67). " It is extremely black and sometimes translucent (in thin
pieces), and, inlaid in chamber-walls in the form of mirrors, it
reflects shadows instead of images." By a strange coincidence, the
Peruvians, when first discovered, had Obsidian (Itzli) mirrors in
general use. One of these Obsidian mirrors seems to have found its way
to England, and to have been converted into the identical " black stone
into which Dr. Dee did call his spirits :" for so it is described in
the Peterborough Catalogue. It had been long, probably since the
conjuror's death, in the possession of the Mordaunts ; after other
changes of owners, in Horace Wal-pole's ; and now is in the
Londesborough Collection. The strange shape to which the stone is cut
betokens an Aztec origin. This may dispute with the crystal sphere,
already noticed, the honour of being the instrument used by Kelly, Dr.
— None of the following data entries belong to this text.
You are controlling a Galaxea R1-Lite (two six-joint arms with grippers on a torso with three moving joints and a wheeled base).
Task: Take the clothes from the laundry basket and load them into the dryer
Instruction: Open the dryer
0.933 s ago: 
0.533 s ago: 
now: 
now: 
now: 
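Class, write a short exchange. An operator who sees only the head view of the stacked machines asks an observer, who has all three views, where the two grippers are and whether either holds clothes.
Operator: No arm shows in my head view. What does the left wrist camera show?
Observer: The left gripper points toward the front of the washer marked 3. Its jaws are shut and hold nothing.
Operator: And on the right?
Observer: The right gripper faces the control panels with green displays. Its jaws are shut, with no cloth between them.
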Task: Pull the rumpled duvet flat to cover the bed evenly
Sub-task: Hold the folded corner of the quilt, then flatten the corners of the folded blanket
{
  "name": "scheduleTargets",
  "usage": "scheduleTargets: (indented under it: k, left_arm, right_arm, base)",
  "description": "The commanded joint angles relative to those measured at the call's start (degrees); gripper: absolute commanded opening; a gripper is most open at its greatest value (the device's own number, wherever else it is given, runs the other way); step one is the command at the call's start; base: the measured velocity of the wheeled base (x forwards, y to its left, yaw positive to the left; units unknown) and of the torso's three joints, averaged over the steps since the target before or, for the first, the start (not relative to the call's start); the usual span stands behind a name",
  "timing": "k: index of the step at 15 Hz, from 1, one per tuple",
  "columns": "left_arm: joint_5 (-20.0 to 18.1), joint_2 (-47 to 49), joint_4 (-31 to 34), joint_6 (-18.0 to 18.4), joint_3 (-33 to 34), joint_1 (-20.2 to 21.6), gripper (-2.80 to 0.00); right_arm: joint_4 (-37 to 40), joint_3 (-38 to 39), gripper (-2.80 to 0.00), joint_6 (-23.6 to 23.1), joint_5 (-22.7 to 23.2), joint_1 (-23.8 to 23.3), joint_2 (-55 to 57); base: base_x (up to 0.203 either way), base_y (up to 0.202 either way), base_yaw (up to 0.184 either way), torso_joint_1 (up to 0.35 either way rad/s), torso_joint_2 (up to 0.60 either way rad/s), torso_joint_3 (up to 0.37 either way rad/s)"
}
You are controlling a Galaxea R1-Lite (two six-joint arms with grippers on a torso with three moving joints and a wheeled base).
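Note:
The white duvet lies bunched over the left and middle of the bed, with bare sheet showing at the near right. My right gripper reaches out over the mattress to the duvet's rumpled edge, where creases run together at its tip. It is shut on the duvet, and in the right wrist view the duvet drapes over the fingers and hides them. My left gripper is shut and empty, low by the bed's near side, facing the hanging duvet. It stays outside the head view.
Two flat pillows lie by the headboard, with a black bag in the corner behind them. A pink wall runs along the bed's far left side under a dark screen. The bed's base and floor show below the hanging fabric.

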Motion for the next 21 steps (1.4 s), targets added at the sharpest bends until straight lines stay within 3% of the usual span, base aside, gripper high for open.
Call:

Dee's coadjutor ; whereof Butler :—
" Kelly did all his feats upon , The Devil's looking-glass, a stone ;
Where, playing with him at bopeep, He solved all problems ne'er so deep."
"Many
persons (adds Pliny) make signet-stones out of it." This fashion does
not seem to have lasted long, for antique intagli in Obsidian are
extremely rare. There was, how-(g)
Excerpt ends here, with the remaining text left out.